Otras personas también se acercaron a los mausoleos familiares para desechar las flores marchitas que se encontraban en las tumbas, para reemplazarlas por nuevas.
«Ahora que tengo a mis nenas, les doy todo el cariño que mi mamá me dio a mí y a mis hermanos», dijo Sonia ílvarez cuando se retiraba para festejar a su tía.
Llamada inesperada
Para Sonia Batres, de 58 años, este día de celebración ha sido muy especial desde que recibió una llamada inesperada durante la mañana.
«Mi hijo me llamó de los Estados Unidos para felicitarme por el Día de la Madre y platicamos de varias cosas durante una media hora», relata.
Juan Carlos González Batres se fue a la Unión Americana en marzo del año pasado y desde entonces sólo había hablado con su mamá un par de veces, debido a las limitaciones legales y económicas.
La madre de González Batres no recibió ningún regalo, pero parece estar muy feliz este día. «Lo que más me gustó fue saber de que mi hijo está bien», indicó.
Como todos los días instaló su venta de ropa en la sexta avenida de la zona 1 capitalina, pero su felicidad fue evidente tras escuchar la voz de un hijo que se encuentra lejos.
Celebración de color
En Guatemala, la celebración para las madres se caracteriza por el colorido de las flores, que se obsequian en gran cantidad.
El Mercado de Flores en la zona 3 se encontraba abarrotado por decenas de personas que salieron en búsqueda de arreglos, ramos de rosas o sencillas flores para obsequiar.
Con flores, almuerzo fuera de casa y un pastel, Jesús Grajeda celebrará a su madre, quien tiene 86 años. «Yo celebro con mi mamá todos los días, pero hoy es aún más especial».
Grajeda asegura que las flores son el regalo perfecto para quienes quieren agradecer el sacrificio, dedicación y esfuerzo que realizan las progenitoras, sin embargo considera que todos los días se les debe tratar de agradar.

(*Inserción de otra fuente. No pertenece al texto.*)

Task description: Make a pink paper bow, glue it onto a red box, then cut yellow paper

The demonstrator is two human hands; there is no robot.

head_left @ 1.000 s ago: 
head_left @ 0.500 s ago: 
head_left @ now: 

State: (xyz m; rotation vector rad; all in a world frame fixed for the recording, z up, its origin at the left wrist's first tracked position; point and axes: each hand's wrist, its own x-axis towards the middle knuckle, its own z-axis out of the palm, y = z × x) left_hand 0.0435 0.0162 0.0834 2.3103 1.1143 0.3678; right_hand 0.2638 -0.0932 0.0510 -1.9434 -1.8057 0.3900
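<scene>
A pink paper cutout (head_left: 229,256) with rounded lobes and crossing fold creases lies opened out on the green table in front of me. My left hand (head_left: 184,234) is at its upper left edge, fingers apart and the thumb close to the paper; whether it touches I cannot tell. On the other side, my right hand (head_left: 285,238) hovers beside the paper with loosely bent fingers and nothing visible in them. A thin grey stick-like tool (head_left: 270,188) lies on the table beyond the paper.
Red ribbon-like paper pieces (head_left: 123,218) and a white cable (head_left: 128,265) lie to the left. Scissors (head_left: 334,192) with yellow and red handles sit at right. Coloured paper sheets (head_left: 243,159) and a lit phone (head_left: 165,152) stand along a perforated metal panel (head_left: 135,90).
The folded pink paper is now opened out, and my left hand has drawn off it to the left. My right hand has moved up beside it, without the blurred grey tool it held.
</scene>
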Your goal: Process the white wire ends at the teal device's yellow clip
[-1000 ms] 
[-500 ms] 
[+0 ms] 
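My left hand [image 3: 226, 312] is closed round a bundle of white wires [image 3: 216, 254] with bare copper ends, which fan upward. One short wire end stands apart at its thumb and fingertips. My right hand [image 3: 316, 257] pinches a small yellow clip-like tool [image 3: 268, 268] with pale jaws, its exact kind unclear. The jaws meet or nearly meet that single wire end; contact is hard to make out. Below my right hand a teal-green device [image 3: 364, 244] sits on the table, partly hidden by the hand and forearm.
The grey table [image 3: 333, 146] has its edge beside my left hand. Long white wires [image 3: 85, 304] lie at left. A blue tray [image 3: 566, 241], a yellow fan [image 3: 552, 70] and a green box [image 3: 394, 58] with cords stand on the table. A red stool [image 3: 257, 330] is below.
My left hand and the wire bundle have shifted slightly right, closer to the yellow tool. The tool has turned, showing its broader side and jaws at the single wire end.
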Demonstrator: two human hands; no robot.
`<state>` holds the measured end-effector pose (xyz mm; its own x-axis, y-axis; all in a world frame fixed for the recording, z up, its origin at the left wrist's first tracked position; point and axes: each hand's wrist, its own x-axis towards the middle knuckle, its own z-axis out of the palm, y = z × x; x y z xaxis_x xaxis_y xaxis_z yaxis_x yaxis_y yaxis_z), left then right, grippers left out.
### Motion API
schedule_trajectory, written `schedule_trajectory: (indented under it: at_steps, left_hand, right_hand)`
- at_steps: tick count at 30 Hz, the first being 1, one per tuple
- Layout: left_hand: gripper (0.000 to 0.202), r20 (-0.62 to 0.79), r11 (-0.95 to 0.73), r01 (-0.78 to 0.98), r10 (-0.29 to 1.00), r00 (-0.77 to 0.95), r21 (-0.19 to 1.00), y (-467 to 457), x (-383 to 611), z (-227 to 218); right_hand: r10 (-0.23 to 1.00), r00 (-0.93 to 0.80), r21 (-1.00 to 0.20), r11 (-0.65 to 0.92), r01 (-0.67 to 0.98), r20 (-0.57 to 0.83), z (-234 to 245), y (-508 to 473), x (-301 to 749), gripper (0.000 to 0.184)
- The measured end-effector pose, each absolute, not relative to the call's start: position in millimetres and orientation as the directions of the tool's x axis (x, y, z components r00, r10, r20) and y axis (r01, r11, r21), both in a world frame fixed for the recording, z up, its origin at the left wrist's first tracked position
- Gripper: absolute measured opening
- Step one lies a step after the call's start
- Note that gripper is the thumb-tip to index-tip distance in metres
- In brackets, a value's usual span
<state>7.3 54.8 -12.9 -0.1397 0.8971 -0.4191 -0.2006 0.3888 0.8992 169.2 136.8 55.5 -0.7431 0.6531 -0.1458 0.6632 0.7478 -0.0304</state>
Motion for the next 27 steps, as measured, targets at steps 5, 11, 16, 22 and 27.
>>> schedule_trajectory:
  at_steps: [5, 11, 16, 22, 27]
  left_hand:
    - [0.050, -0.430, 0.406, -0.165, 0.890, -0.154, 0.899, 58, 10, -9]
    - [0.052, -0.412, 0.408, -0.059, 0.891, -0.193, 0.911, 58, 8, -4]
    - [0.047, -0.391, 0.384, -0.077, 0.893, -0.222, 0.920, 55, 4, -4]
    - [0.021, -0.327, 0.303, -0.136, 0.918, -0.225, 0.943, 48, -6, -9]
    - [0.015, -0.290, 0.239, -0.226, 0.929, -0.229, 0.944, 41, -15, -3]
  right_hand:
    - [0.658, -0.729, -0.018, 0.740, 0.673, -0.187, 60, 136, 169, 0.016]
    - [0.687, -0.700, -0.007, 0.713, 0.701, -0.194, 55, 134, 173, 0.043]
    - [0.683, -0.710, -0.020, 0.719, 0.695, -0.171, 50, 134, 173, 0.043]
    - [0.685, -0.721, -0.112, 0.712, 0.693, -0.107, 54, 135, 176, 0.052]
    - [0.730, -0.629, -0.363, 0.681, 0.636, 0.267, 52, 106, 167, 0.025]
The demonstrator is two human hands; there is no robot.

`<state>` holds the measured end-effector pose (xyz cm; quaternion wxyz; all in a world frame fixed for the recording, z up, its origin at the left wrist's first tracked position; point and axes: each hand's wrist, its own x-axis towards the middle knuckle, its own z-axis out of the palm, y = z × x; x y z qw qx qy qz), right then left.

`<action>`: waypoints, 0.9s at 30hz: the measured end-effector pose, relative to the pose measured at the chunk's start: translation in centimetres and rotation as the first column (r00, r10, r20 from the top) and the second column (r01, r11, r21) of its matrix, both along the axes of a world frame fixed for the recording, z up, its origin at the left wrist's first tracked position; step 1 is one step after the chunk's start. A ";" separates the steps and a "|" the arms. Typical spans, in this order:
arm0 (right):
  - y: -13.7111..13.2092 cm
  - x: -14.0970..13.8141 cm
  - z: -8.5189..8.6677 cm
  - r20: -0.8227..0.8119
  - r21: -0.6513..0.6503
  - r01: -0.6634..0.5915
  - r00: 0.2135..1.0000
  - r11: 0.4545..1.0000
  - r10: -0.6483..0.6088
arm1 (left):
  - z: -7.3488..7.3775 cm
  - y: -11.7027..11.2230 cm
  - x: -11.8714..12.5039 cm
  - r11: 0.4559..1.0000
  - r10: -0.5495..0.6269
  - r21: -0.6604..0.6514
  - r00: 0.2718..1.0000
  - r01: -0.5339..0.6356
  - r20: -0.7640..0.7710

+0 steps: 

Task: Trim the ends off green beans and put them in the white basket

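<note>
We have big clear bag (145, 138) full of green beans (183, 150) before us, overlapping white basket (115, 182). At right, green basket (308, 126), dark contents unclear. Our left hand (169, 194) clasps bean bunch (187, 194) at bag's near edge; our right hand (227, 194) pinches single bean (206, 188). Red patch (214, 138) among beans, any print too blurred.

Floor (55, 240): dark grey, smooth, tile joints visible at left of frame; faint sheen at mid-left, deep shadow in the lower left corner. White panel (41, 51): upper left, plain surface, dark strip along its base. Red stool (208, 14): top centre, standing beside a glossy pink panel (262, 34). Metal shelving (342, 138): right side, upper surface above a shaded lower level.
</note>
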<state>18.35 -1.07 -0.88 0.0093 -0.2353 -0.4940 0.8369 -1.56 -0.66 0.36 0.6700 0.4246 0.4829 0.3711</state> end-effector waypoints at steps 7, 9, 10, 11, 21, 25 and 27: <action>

Leticia Santos indicó que este día será importante para los vendedores de flores, ya que tendrán la oportunidad de reponerse de las pérdidas económicas que han reportado en los primeros meses del año.
«Hoy han venido bastantes personas a buscar flores especiales y regalos para las mamás» indicó.
«Por lo menos estamos ganando un poco porque otros meses las ventas no son muy buenas», refiere Santos.
Las rosas, herberas y azucenas son las flores ornamentales de mayor venta en días como hoy; los pedidos en floristería y tiendas de obsequios se incrementaron desproporcionadamente en comparación con el resto de la semana.
Largas filas de personas se podían observar afuera de algunos comercios de flores, quienes se encontraban a la espera de poder adquirir ramos de rosas.
A Lucía de Calderón le regalaron un clavel rojo. «Me gustó mucho porque no creo que alguien más se recuerde de mí».
Este día, según Calderón, debe aprovecharse para pensar en todas las madres que son olvidadas por sus hijos y necesitan de atención médica, alimentaria y afectiva. «Ojalá que algún día se reconozca su labor».